La creatividad a la hora de cuidar las palabras frente a las infancias se va agotando y el silencio lo habita todo.
No hay actividades extraescolares. Las mentiras piadosas hacen que las clases de arte o deporte desaparezcan de la rutina sin demasiada explicación.

Las preguntas se acumulan junto con la ropa en el canasto pegado al lavarropas esperando un hueco en alguna madrugada de insomnio y locura.
Las violencias tienen brazos ejecutores con tetas, con pene, con vagina. La indiferencia y el patriarcado se cuela por las rendijas de las paredes de los edificios judiciales. Entonces, las puertas se abren para rompernos un poco más.
Los hombres y mujeres de la justicia se transforman en los verdugos de las madres que reclamamos como podemos ese sentido común que tanto cuidan ellos para los suyos.
Nadie les toca el culo. A nosotras las que pedimos, lloramos y puteamos nos manosean con cuotas provisorias vergonzosas que no llegan a los 100 mil pesos, embadurnadas de violencia simbólica, para marear nomas.

Una de cada 5 niñas es abusada y uno de cada 13 niños es abusado sexualmente. El 80% de los abusos se produce en el contexto familiar.
¿Que pasa cuando la mujer madre trabajadora recibe el disparo certero del develamiento de abuso sexual por parte del progenitor?
Pasa una topadora que arrasa con todo lo construido y concebido. El mundo toma otra forma, otro ritmo y otro color. Sin embargo, hay que seguir trabajando, con el miedo al despido del trabajo precarizado respirando en la nuca.

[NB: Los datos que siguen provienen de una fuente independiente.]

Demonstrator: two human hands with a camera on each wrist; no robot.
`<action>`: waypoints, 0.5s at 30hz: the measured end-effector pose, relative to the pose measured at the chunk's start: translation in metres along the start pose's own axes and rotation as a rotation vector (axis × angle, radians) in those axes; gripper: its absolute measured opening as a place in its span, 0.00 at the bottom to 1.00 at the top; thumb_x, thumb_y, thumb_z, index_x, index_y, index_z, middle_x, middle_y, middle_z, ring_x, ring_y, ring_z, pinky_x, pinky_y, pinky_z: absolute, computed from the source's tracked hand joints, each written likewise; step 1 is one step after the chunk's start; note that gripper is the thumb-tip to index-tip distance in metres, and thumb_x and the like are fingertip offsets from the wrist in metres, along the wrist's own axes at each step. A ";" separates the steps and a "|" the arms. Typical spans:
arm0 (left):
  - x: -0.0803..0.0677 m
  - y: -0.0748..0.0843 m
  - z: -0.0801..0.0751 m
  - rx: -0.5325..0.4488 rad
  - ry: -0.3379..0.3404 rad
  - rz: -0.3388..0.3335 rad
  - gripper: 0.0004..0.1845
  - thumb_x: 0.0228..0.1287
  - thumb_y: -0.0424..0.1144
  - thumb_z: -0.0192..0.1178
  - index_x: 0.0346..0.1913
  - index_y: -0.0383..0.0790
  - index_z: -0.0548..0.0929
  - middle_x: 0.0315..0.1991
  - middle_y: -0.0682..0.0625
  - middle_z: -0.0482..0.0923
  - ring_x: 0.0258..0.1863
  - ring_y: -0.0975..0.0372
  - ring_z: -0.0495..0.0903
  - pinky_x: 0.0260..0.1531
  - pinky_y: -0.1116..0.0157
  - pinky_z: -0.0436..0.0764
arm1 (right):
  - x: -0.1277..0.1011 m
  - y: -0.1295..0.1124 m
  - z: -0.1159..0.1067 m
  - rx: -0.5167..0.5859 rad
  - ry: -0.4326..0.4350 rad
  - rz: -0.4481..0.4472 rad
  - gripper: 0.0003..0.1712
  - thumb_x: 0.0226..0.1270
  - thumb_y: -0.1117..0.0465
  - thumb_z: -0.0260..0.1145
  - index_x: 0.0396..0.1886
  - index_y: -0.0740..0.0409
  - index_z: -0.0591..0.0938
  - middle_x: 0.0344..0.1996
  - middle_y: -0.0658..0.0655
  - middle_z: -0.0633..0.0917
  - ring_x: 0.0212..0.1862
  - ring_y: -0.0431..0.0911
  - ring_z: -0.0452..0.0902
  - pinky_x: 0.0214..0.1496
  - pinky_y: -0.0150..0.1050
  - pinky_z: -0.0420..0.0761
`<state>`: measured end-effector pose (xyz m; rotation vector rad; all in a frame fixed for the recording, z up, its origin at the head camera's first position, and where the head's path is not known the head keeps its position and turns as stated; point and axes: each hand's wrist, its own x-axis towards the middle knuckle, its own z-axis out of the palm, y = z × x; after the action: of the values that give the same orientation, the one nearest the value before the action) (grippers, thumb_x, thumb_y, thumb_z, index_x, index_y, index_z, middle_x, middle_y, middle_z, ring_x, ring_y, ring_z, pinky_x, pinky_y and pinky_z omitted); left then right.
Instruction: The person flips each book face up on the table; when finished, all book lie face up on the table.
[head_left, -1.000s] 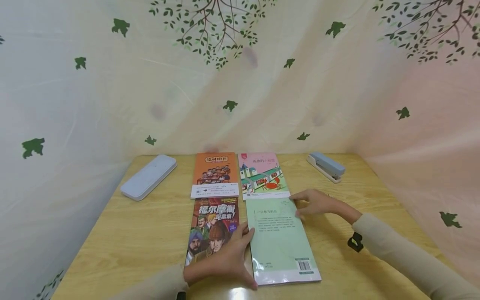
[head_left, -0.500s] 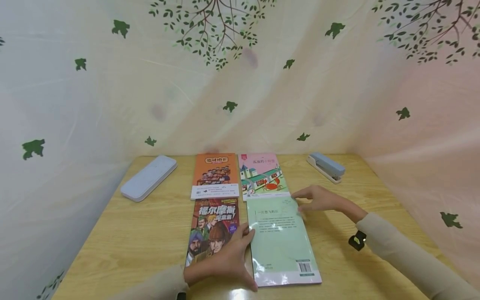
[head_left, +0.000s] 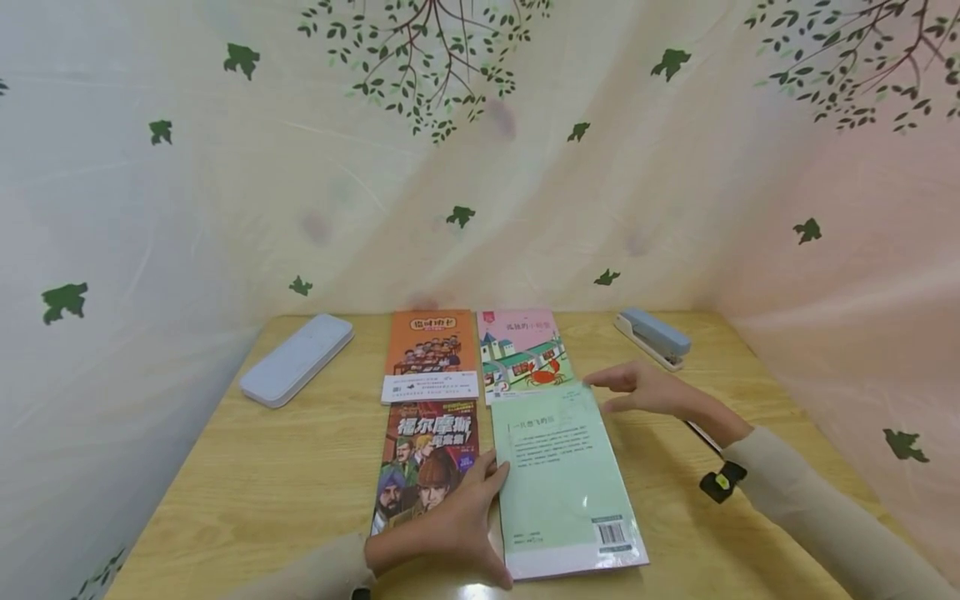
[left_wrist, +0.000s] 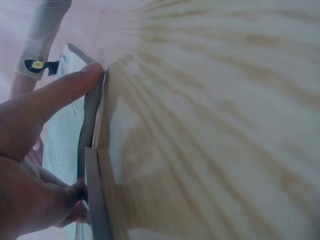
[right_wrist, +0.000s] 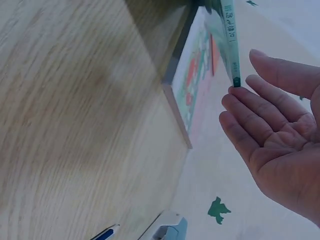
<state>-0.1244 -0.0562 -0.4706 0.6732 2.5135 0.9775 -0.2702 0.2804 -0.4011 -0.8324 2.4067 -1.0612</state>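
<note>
A pale green paperback book (head_left: 564,479) with a barcode on its back cover lies face down at the near right of a block of four books on the light wooden desk (head_left: 247,492), its far corner lifted a little off the surface. The right hand (head_left: 643,388) is stretched out flat beside that raised corner, fingers straight and together, fingertips (right_wrist: 239,102) touching the book's edge without gripping it. The left hand (head_left: 457,521) rests spread on the near edge of the detective-cover book (head_left: 423,458), its thumb along the green book's spine side, fingers relaxed and holding nothing. Beyond lie an orange book (head_left: 431,354) and a pink book with a red crab (head_left: 525,350). A pale blue pencil case (head_left: 297,358) sits at the far left, a blue and white stapler (head_left: 652,336) at the far right.
</note>
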 end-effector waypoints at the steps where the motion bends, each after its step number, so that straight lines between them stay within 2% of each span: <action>1: 0.000 0.000 0.000 -0.001 -0.003 -0.001 0.77 0.25 0.53 0.88 0.81 0.36 0.53 0.82 0.38 0.41 0.80 0.45 0.52 0.74 0.49 0.67 | 0.000 -0.002 0.000 0.013 0.006 0.008 0.29 0.70 0.65 0.68 0.69 0.66 0.75 0.68 0.68 0.76 0.72 0.67 0.67 0.71 0.69 0.68; 7: -0.001 0.002 -0.001 -0.004 -0.019 -0.008 0.78 0.25 0.52 0.89 0.81 0.36 0.51 0.82 0.37 0.40 0.80 0.45 0.50 0.75 0.48 0.66 | -0.001 -0.011 -0.002 0.065 0.037 0.000 0.33 0.69 0.63 0.69 0.72 0.65 0.72 0.71 0.66 0.73 0.74 0.67 0.64 0.71 0.69 0.68; 15: -0.003 0.006 -0.002 0.000 -0.025 -0.015 0.79 0.25 0.50 0.89 0.82 0.37 0.48 0.83 0.37 0.39 0.81 0.42 0.46 0.74 0.44 0.66 | 0.001 -0.017 0.001 0.064 0.087 -0.031 0.35 0.67 0.62 0.71 0.73 0.60 0.73 0.71 0.63 0.75 0.75 0.67 0.64 0.71 0.72 0.66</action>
<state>-0.1213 -0.0555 -0.4647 0.6609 2.4935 0.9579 -0.2638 0.2701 -0.3892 -0.8208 2.4239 -1.2029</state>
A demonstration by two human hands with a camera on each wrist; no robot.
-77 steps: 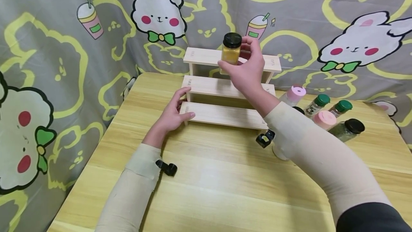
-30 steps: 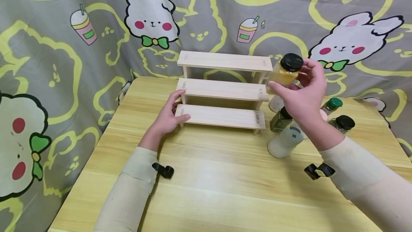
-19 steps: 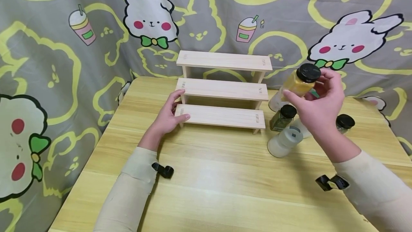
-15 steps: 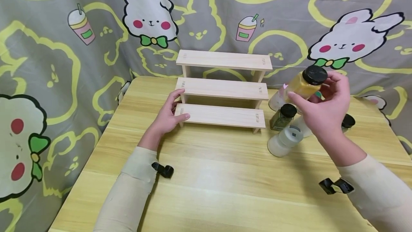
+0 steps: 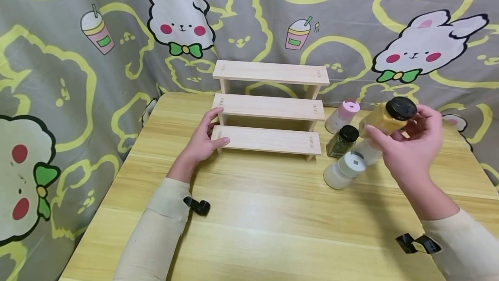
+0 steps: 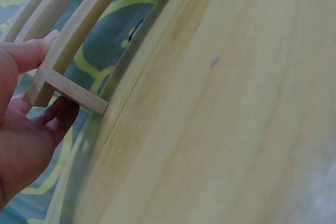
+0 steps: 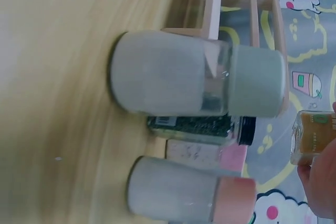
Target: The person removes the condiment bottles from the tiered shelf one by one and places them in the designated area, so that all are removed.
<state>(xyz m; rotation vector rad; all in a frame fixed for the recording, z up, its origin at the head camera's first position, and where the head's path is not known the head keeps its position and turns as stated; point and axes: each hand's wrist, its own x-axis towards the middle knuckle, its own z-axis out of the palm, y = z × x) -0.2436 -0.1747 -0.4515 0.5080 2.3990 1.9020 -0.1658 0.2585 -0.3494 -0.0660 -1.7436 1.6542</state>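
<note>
My right hand [image 5: 415, 151] holds a spice jar [image 5: 378, 121] of yellow powder by its sides, tilted, its black lid facing up and right. It hangs in the air over the group of jars at the right. In the right wrist view, the jar's glass base [image 7: 310, 135] and part of the hand show at the right edge. My left hand [image 5: 202, 140] grips the left end of a three-step wooden rack [image 5: 269, 105] at its lowest step. The left wrist view shows the thumb on top of that step [image 6: 68, 45] and fingers curled below it.
Right of the rack stand a pink-capped shaker [image 5: 343, 116], a black-lidded jar of green herbs [image 5: 341, 142] and a pale-capped jar of white contents [image 5: 345, 170]. Another pink-capped jar [image 7: 173, 187] stands near them. A patterned curtain [image 5: 253, 21] hangs behind the wooden table [image 5: 249, 229].
My right hand has carried the yellow jar from in front of the rack's top step to the right and lower, tilting it. My left hand keeps its grip on the rack.
</note>
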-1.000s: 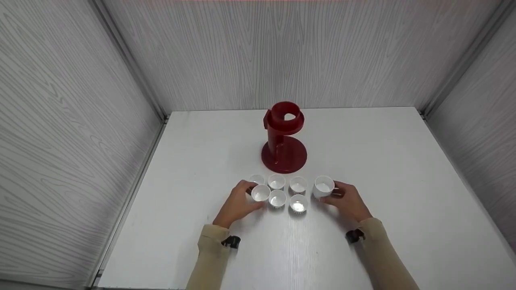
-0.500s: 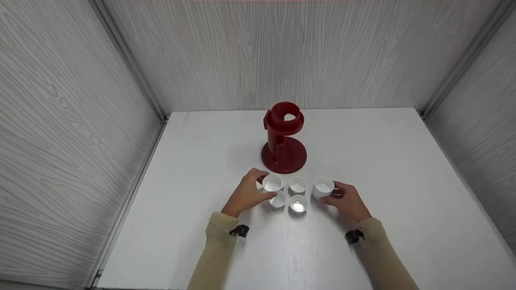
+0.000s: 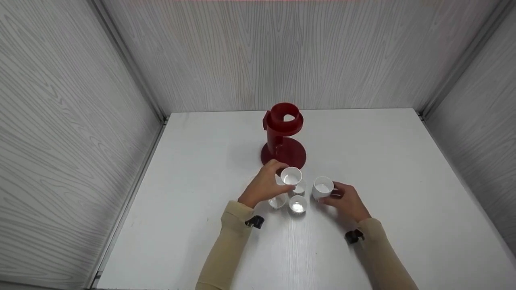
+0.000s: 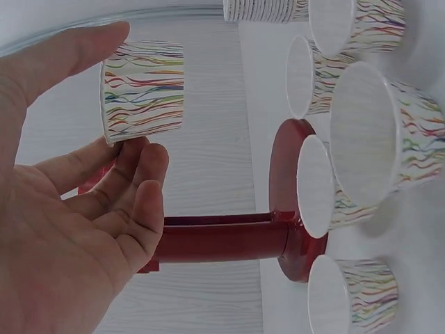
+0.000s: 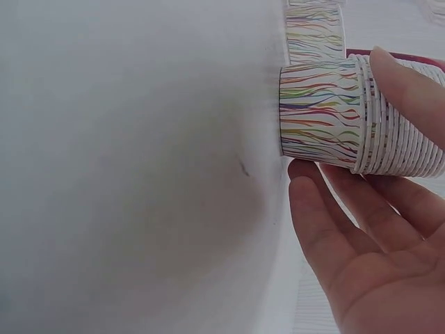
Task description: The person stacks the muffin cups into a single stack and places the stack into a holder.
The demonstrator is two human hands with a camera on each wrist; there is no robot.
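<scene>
Lifted rightward since before, left hand (image 3: 264, 186) pinches a paper cup (image 3: 291, 176); right hand (image 3: 346, 200) grips the cup stack (image 3: 323, 187).

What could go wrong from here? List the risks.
1. The left hand pinches a lifted cup right above the loose cups; carried low, it may knock one over.
2. The right hand holds a tall stack of cups at its side; a nudge could tip it.

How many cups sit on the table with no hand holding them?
5, in the left wrist view: top cup, second cup, biggest cup, fourth cup, bottom cup. The head view hides some.
</scene>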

La vida se vuelve un juego macabro de supervivencia y protección delirante.
Y esa madre con esa infancia se vuelven, indefectiblemente, pobres y tristes. Sobrevivientes del fondo de la olla con una única premisa válida y valiosa, que sostiene algo parecido a una esperanza en terapia intensiva:
Juntarnos.
Seguir.
Marchar.
Abrazar.
Respirar.
Resistir.
Sobrevivir.
Sin flores. Con la ilusión de una justicia con perspectiva de género e infancias.